Öfkeyle Kalkan Zararla Oturur
Aşırı öfkelenen kimse, sonunu düşünmeden ve ağzından çıkanı kulağı duymadan, kendine, eşine, çocuklarına, hatta malına, eşyasına ve arabasına bile bedduâ ediverir. Bu bedduâsı icâbet saatine denk gelip kabul oluverirse iş işten çoktan geçmiş olabilir. Atalarımız boşuna “Öfkeyle kalkan zararla oturur” dememişlerdir.
Bedduâ etmekten sakındıran birçok rivâyet vardır. Şu hadîs-i şerîf de bu hususta gayet câlib-i dikkattir: Peygamber Efendimiz (Sallâllâhu Aleyhi ve Sellem) bir gün kadınlara dedi ki: “Ey hanımlar! Sadaka verin ve çok tevbe edin. Çünkü ben sizin cehennem ehlinin çoğunluğunu oluşturduğunuzu gördüm.” Kadınlardan biri “Neden biz cehennem ehlinin çoğunluğunu oluşturuyoruz?” deyince, “Çünkü siz çok lânet (beddua) eder ve eşlerinizin yaptığı iyiliklere karşı nankörlük edersiniz” buyurdu. [4]
Şurası bir hakikattir ki eşlerine sevgiyle bağlı, takvâ sahibi, şuurlu ve sabırlı hanımlar bulunduğu gibi eşlerine ve çocuklarına bedduâ edip lânet eden kadınlar da vardır. Hatta bu azımsanmayacak kadar çoktur ki hadîs-i şerifteki “Çünkü ben sizin cehennem ehlinin çoğunluğunu oluşturduğunuzu gördüm” ifadesi bunu ifade etmektedir. Çocukları yaramazlık yaptıklarında sinir ve öfke ile “Allah belânı versin, Allah seni kahretsin, sütüm sana haram olsun” gibi câhilâne cümleler kurabilmekte, kocalarına kızdıklarında ise o güne kadar gördükleri güzel muameleleri unutup sadece kötü yönlerini söyleyip dururlar. İşte bu gibi sebeplerle Rasûlüllah (Sallâllâhu Aleyhi ve Sellem) kadınlara çokça sadaka verip istiğfar etmelerini tavsiye etmiştir.
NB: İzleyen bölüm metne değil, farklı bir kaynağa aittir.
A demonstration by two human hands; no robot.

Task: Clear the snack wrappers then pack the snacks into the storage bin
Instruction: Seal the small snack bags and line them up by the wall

Çünkü sadaka belâları def eder ve tevbe etmek günahların affolunmasına vesiledir.
Mazlumun Bedduası
Peygamber Efendimiz (Sallâllâhu Aleyhi ve Sellem) “Mazlumun bedduasını almaktan kork. Zira Allah’la bu beddua arasında perde mevcut değildir.”[5] buyurmuşlardır. Onuru ve gururu ile oynanan, dövülen ve sövülen, malına ve mülküne zarar verilen, savaş münasebetiyle ülkesini terk etmek zorunda kalan ve haksızlığa uğrayan kimselerin bedduâsı muhakkak ki yerini bulur. Ve ettikleri “âh”lar haksızlık edenlerden bir gün mutlaka çıkar. Mazlum kimselerin dışındaki kimselerin yaptığı bedduâlar ise duâların icâbet vaktine denk gelebilir ve kabul olabilir. Bundan her bedduâ edenin bedduâsı kabul edilir gibi bir sonuç çıkmaz. Ancak Allah katında kimin daha haklı olduğunu bilemeyeceğimiz için bedduâ almaktan ve başkalarına beddua etmekten sakınmamız daha hayırlıdır.
“Ben ancak rahmet olarak gönderildim, lânetçi olarak gönderilmedimim.” [6] buyuran bir Peygamberin (Sallâllâhu Aleyhi ve Sellem) ümmeti olarak bize düşen kendimize ve yakınlarımıza sadece hayır duâda bulunmak ve bedduadan sakınmaktır. Zîrâ Rasûlüllah (Sallâllâhu Aleyhi ve Sellem) “Allâh’a ve âhiret gününe inanan ya hayır söylesin ya da sussun!”[7] buyurmuş ve ağızımızı açtığımızda ne konuşmamız gerektiğine dair yegâne kıstası belirlemiştir.
Dipnotlar
[1] Mü’min Sûresi, 60.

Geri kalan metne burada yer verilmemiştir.